In the major cities during the 1970s, an education was supplied to all young people through senior high school.Financially this was made possible by shortening the school curriculum from twelve years to nine or ten. Then, so as to sever entirely the links between classroom achievements and subsequent employment, all of the young graduates were assigned directly to jobs, with no account taken of their academic records when devising these job postings. A substantial proportion were allocated to work as ordinary peasants in the countryside, as China’s cities were producing more school graduates than there were urban job openings. The choice of which young people could subsequently go on to a tertiary education was left to the places of work, purportedly on the basis of a young worker’s or young peasant’s on-the-job performance.
Though this new scheme was intended to improve the chances of working-class young people, it had a deleterious effect on a great many students’ classroom behaviour, regardless of class background. According to urban schoolteachers of that era, between 1968 and Mao’s death in 1976 most of their students stopped paying attention in class, and discipline in the schools became a problem. The teenagers reportedly felt it was ‘useless to study’ because success or failure at their school-work would have no bearing on their futures.

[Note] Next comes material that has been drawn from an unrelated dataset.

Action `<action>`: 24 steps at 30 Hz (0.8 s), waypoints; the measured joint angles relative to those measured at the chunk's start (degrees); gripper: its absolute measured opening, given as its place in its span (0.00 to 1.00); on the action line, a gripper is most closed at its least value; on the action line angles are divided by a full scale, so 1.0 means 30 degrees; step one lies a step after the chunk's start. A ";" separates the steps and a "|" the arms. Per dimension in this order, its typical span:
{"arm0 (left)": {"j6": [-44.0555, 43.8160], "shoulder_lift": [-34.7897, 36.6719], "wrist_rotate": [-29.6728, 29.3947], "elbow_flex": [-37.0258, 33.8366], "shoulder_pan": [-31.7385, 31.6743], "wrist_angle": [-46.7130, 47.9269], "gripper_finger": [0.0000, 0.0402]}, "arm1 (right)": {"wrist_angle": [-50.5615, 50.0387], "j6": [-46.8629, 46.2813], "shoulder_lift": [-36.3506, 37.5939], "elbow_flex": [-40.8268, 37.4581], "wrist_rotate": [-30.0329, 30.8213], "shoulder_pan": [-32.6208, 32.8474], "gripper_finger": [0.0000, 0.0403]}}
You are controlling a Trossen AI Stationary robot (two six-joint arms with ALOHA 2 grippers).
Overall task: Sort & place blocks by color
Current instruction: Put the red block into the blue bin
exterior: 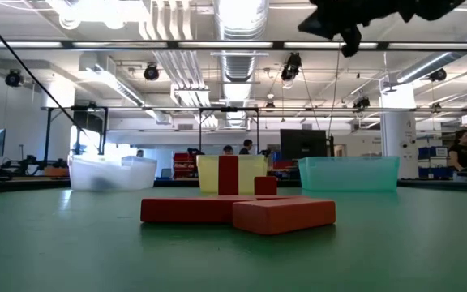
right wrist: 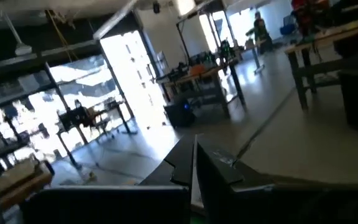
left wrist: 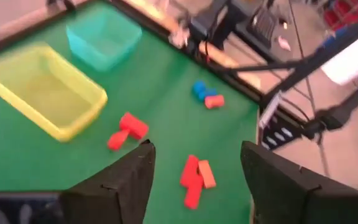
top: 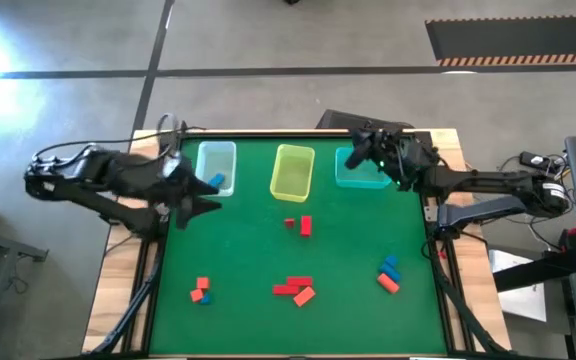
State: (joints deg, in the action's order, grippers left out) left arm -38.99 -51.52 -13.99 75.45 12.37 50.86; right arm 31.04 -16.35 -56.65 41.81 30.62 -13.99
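Small blocks lie in clusters on the green table: two red ones (top: 299, 224) mid-table, a red, orange and blue group (top: 201, 290) near left, red and orange bars (top: 295, 290) near middle, blue and orange ones (top: 388, 275) near right. One blue block (top: 215, 181) lies in the clear bin (top: 216, 160). My left gripper (left wrist: 194, 163) hangs open and empty over the table's left part, beside the clear bin. My right gripper (right wrist: 193, 158) is shut, raised over the teal bin (top: 360, 172), and points out into the room.
The clear, yellow (top: 293, 170) and teal bins stand in a row along the table's far edge. Bare green mat lies between the block clusters. In the low view a red bar (exterior: 193, 209) and an orange block (exterior: 282, 215) lie nearest the camera.
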 joint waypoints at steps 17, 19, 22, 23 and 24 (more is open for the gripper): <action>0.1521 -0.0679 -0.3208 -0.3966 0.1600 0.0331 0.16 | -0.6726 -0.2320 -0.2642 0.6409 -0.6555 0.0911 0.02; 0.1126 -0.0821 -0.2867 -0.5128 0.1431 0.0241 0.12 | -0.9054 -0.3582 -0.2828 0.7684 -0.7772 0.1577 0.02; 0.0260 -0.1103 -0.2774 -0.6927 0.0923 0.0098 0.07 | -1.3812 -0.6150 -0.3534 0.9480 -0.8523 0.2745 0.02; 0.0110 -0.1235 -0.2680 -0.7561 0.0733 -0.0016 0.06 | -1.5513 -0.7222 -0.3857 0.9988 -0.8579 0.3184 0.02; 0.0006 -0.1352 -0.2614 -0.8176 0.0537 -0.0251 0.05 | -1.7343 -0.8430 -0.4167 1.0402 -0.8590 0.3596 0.02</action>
State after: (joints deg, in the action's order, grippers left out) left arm -38.97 -55.58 -21.83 50.92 13.98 50.11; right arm -20.99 -41.64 -69.15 73.02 4.85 -3.20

Among other things, many of them reportedly felt that a higher education was all but closed off to them. In the absence of entrance examinations or other regularized means for selecting new university students from workplaces, officials had begun pulling strings to secure a university seat for their own children. A substantial percentage of the young people who had been assigned to the countryside and who subsequently got admitted to university came from the families of urban officials, and many of the peasant entrants were closely related to commune or village officials.
Most of the new university students were ill-prepared for tertiary studies, as they had graduated from Cultural Revolution-era schools after only seven to nine years of simplified classes. Mathematics professors often needed to teach simple arithmetic to first-year students who could not add fractions. The university curriculum was also made shorter. Medical training, which had formerly been a six-year course, was reduced to three years by teaching mostly about symptoms and prescriptions, and only for the less exotic ailments. The curricula of many other specialties were reduced to three to three and a half years, and 30 per cent of this scheduled schoolwork was supposed to be devoted to labour and political study.
After Mao’s death in 1976, the new leadership moved quickly to overturn almost all of the innovations in education. The competitive school ladder was reintroduced, with entrance examinations for senior high school as well as university. The new structure stresses academic ‘talent’ even more than the pre-Cultural Revolution system had.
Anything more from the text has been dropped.